*DIRECTIONS FOR THIS TASK*: An exact copy of every entry is what's needed, so please transcribe them all.

*MATERIAL SHOWN*:
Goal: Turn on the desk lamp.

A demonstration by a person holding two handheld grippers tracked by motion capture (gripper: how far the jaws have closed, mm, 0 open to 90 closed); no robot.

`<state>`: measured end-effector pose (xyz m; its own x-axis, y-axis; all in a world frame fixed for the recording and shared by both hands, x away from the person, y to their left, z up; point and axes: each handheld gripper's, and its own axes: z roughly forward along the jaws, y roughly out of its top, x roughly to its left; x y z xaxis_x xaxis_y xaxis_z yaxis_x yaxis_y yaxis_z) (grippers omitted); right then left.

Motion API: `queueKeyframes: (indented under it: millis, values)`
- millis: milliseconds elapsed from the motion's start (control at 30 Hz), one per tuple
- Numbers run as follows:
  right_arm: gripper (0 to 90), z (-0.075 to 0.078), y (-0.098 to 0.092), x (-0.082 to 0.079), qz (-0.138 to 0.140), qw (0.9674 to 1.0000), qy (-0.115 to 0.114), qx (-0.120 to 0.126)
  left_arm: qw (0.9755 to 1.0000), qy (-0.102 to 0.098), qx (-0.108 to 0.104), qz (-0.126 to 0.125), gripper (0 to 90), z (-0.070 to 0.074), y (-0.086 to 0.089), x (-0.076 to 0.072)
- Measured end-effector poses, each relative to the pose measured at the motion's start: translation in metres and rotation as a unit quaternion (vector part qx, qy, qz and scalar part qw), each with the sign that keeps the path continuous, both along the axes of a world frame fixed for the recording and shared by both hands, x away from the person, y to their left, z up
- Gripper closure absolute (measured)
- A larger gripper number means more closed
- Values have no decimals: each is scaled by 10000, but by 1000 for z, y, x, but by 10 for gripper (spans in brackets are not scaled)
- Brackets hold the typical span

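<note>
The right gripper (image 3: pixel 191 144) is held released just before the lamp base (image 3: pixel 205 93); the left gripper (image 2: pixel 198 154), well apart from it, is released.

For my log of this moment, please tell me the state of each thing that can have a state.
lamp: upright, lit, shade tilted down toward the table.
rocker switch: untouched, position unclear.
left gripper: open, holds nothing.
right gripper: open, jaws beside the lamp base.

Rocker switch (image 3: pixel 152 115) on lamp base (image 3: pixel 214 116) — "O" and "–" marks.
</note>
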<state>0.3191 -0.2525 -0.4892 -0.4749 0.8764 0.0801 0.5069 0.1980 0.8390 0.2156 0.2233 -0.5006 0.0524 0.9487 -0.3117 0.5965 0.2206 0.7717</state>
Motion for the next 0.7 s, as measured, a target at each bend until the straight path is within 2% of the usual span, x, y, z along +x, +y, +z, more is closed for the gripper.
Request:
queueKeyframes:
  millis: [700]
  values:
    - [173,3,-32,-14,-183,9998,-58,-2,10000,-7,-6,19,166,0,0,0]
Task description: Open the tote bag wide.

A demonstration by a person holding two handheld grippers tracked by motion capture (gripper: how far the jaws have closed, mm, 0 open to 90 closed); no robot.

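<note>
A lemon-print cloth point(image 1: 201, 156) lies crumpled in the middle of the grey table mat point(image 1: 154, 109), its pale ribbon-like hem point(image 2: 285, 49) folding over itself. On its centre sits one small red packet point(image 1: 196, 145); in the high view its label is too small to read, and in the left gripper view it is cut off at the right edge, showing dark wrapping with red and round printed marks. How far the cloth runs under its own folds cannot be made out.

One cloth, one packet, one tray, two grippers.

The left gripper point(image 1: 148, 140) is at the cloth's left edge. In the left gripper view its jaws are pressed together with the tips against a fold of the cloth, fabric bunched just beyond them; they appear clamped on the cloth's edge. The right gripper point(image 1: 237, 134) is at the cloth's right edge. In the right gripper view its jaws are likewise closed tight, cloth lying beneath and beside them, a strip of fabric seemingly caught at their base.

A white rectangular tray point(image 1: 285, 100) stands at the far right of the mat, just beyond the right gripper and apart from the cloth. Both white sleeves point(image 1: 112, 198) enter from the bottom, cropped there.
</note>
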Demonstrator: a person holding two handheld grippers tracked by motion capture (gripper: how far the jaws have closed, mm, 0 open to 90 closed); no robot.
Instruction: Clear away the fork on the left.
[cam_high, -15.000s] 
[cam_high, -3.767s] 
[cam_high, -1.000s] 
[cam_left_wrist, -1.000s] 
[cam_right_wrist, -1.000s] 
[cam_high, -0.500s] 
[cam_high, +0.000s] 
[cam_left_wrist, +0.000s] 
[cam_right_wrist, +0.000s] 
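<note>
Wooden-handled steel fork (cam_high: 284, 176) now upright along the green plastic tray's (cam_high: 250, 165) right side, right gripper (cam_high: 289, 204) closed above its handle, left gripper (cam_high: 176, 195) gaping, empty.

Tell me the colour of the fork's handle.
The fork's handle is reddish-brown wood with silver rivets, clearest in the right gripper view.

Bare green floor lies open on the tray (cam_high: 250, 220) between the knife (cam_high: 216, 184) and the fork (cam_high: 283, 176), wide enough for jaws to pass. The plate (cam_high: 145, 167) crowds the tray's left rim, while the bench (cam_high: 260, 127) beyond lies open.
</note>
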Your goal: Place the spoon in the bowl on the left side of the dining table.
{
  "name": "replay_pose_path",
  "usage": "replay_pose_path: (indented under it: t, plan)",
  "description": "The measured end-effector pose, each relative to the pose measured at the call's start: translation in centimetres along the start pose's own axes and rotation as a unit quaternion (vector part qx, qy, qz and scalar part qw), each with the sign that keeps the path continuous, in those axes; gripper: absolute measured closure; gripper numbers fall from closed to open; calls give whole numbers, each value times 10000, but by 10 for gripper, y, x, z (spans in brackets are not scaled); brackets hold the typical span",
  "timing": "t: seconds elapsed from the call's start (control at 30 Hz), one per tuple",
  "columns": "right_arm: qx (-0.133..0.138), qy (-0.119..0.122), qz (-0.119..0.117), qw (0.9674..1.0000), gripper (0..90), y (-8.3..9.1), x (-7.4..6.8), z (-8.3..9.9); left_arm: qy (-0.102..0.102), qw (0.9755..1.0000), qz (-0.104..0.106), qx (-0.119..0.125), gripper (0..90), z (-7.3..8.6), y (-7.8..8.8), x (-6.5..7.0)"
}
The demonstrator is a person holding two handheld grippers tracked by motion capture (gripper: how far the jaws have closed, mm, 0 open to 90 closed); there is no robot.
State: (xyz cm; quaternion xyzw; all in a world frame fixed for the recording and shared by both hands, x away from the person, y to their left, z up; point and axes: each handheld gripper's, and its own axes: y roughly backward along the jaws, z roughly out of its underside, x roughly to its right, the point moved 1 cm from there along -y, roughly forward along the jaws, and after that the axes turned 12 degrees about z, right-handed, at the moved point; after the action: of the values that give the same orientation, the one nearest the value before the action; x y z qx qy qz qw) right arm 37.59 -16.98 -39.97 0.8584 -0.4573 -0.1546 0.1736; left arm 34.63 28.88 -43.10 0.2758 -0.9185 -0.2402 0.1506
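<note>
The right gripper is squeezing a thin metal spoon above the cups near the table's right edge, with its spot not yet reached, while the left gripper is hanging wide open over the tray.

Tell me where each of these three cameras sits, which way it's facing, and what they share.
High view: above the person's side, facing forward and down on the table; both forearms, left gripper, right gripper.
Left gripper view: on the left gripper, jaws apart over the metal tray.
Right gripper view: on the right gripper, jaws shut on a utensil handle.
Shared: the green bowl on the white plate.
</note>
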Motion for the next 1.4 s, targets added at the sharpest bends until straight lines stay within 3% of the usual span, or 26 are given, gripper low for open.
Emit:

*SOLUTION TO THIS PROBLEM*:
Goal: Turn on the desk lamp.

A demonstration by a person holding two handheld grippers tracked by motion capture (gripper: how far the jaws have closed, mm, 0 open to 90 closed); no robot.

`<state>`: measured end-effector pose (xyz m; its own x-axis, y-axis; all in a world frame fixed for the recording and shared by both hands, x away from the person, y to their left, z up; point and axes: each handheld gripper's, and its own axes: z roughly forward along the jaws, y roughly out of its top, x roughly to its left; x y z xaxis_x xaxis_y xaxis_z yaxis_x yaxis_y yaxis_z) (grippers omitted); right then left.

Motion API: `queueKeyframes: (indented under it: millis, values)`
- millis: milliseconds elapsed from the motion's start (control at 30 Hz), one per tuple
- Numbers run as follows:
  right_arm: gripper (0 to 90), z (-0.075 to 0.078), y (-0.098 to 0.092), x (-0.082 to 0.079), qz (-0.138 to 0.140), qw (0.9674 to 1.0000), qy (-0.115 to 0.114), qx (-0.120 to 0.126)
  left_arm: qw (0.9755 to 1.0000), qy (-0.102 to 0.098), qx (-0.108 to 0.104), qz (-0.126 to 0.125), gripper (0 to 90), z (-0.070 to 0.074), y (-0.086 to 0.089), x (-0.076 to 0.072)
- Measured end-effector poses, each relative to the pose measured at the motion's start: translation in metres and rotation as a unit quaternion (vector part qx, qy, qz and scalar part qw), each with the sign that keeps the path continuous, both along the axes of a world frame fixed for the recording and shared by both hands, x away from the person, y to their left, z up
- Gripper closure absolute (measured)
- A larger gripper number means more closed
- Values have no decimals: each is scaled by 10000, but by 1000 for z, y, x, but by 10 for gripper (spans in brackets are not scaled)
- Brackets hold the typical span

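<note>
The right gripper (image 3: pixel 191 144) is held released just before the lamp base (image 3: pixel 205 93); the left gripper (image 2: pixel 198 154), well apart from it, is released.

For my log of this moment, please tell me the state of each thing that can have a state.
lamp: upright, lit, shade tilted down toward the table.
rocker switch: untouched, position unclear.
left gripper: open, holds nothing.
right gripper: open, jaws beside the lamp base.

Rocker switch (image 3: pixel 152 115) on lamp base (image 3: pixel 214 116) — "O" and "–" marks.
</note>
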<state>0.3191 -0.2525 -0.4892 -0.4749 0.8764 0.0801 0.5069 0.1980 0.8390 0.2156 0.2233 -0.5006 0.0524 0.9487 -0.3117 0.5965 0.2206 0.7717</state>
Motion for the next 0.7 s, as measured, a target at each bend until the straight path is within 2% of the usual span, x, y, z along +x, +y, +z, more is closed for the gripper.
Request:
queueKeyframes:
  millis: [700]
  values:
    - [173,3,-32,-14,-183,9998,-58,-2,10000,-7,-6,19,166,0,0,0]
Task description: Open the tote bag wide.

A demonstration by a person holding two handheld grippers tracked by motion capture (gripper: how far the jaws have closed, mm, 0 open to 90 closed); no robot.

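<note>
A lemon-print cloth point(image 1: 201, 156) lies crumpled in the middle of the grey table mat point(image 1: 154, 109), its pale ribbon-like hem point(image 2: 285, 49) folding over itself. On its centre sits one small red packet point(image 1: 196, 145); in the high view its label is too small to read, and in the left gripper view it is cut off at the right edge, showing dark wrapping with red and round printed marks. How far the cloth runs under its own folds cannot be made out.

One cloth, one packet, one tray, two grippers.

The left gripper point(image 1: 148, 140) is at the cloth's left edge. In the left gripper view its jaws are pressed together with the tips against a fold of the cloth, fabric bunched just beyond them; they appear clamped on the cloth's edge. The right gripper point(image 1: 237, 134) is at the cloth's right edge. In the right gripper view its jaws are likewise closed tight, cloth lying beneath and beside them, a strip of fabric seemingly caught at their base.

A white rectangular tray point(image 1: 285, 100) stands at the far right of the mat, just beyond the right gripper and apart from the cloth. Both white sleeves point(image 1: 112, 198) enter from the bottom, cropped there.
</note>
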Demonstrator: a person holding two handheld grippers tracked by motion capture (gripper: how far the jaws have closed, mm, 0 open to 90 closed); no robot.
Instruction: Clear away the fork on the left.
[cam_high, -15.000s] 
[cam_high, -3.767s] 
[cam_high, -1.000s] 
[cam_left_wrist, -1.000s] 
[cam_right_wrist, -1.000s] 
[cam_high, -0.500s] 
[cam_high, +0.000s] 
[cam_left_wrist, +0.000s] 
[cam_right_wrist, +0.000s] 
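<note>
Wooden-handled steel fork (cam_high: 284, 176) now upright along the green plastic tray's (cam_high: 250, 165) right side, right gripper (cam_high: 289, 204) closed above its handle, left gripper (cam_high: 176, 195) gaping, empty.

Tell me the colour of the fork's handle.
The fork's handle is reddish-brown wood with silver rivets, clearest in the right gripper view.

Bare green floor lies open on the tray (cam_high: 250, 220) between the knife (cam_high: 216, 184) and the fork (cam_high: 283, 176), wide enough for jaws to pass. The plate (cam_high: 145, 167) crowds the tray's left rim, while the bench (cam_high: 260, 127) beyond lies open.
</note>
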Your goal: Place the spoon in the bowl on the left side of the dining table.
{
  "name": "replay_pose_path",
  "usage": "replay_pose_path: (indented under it: t, plan)",
  "description": "The measured end-effector pose, each relative to the pose measured at the call's start: translation in centimetres along the start pose's own axes and rotation as a unit quaternion (vector part qx, qy, qz and scalar part qw), each with the sign that keeps the path continuous, in those axes; gripper: absolute measured closure; gripper numbers fall from closed to open; calls give whole numbers, each value times 10000, but by 10 for gripper, y, x, z (spans in brackets are not scaled); brackets hold the typical span",
  "timing": "t: seconds elapsed from the call's start (control at 30 Hz), one per tuple",
  "columns": "right_arm: qx (-0.133..0.138), qy (-0.119..0.122), qz (-0.119..0.117), qw (0.9674..1.0000), gripper (0..90), y (-8.3..9.1), x (-7.4..6.8), z (-8.3..9.9); left_arm: qy (-0.102..0.102), qw (0.9755..1.0000), qz (-0.104..0.106), qx (-0.119..0.125), gripper (0..90), z (-7.3..8.6), y (-7.8..8.8), x (-6.5..7.0)"
}
The demonstrator is a person holding two handheld grippers tracked by motion capture (gripper: how far the jaws have closed, mm, 0 open to 90 closed); there is no robot.
State: (xyz cm; quaternion xyzw; all in a world frame fixed for the recording and shared by both hands, x away from the person, y to their left, z up; point and axes: each handheld gripper's, and its own axes: y roughly backward along the jaws, z roughly out of its underside, x roughly to its right, the point moved 1 cm from there along -y, roughly forward along the jaws, and after that the axes turned 12 degrees about z, right-handed, at the moved point; after the action: of the values that give the same orientation, the one nearest the value before the action; x y z qx qy qz qw) right arm 37.59 -16.98 -39.97 0.8584 -0.4573 -0.1546 0.1736; left arm 34.63 28.88 -43.10 0.2758 -0.9185 -0.2402 0.1506
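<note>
The right gripper is squeezing a thin metal spoon above the cups near the table's right edge, with its spot not yet reached, while the left gripper is hanging wide open over the tray.

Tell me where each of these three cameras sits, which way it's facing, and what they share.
High view: above the person's side, facing forward and down on the table; both forearms, left gripper, right gripper.
Left gripper view: on the left gripper, jaws apart over the metal tray.
Right gripper view: on the right gripper, jaws shut on a utensil handle.
Shared: the green bowl on the white plate.
</note>
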Motion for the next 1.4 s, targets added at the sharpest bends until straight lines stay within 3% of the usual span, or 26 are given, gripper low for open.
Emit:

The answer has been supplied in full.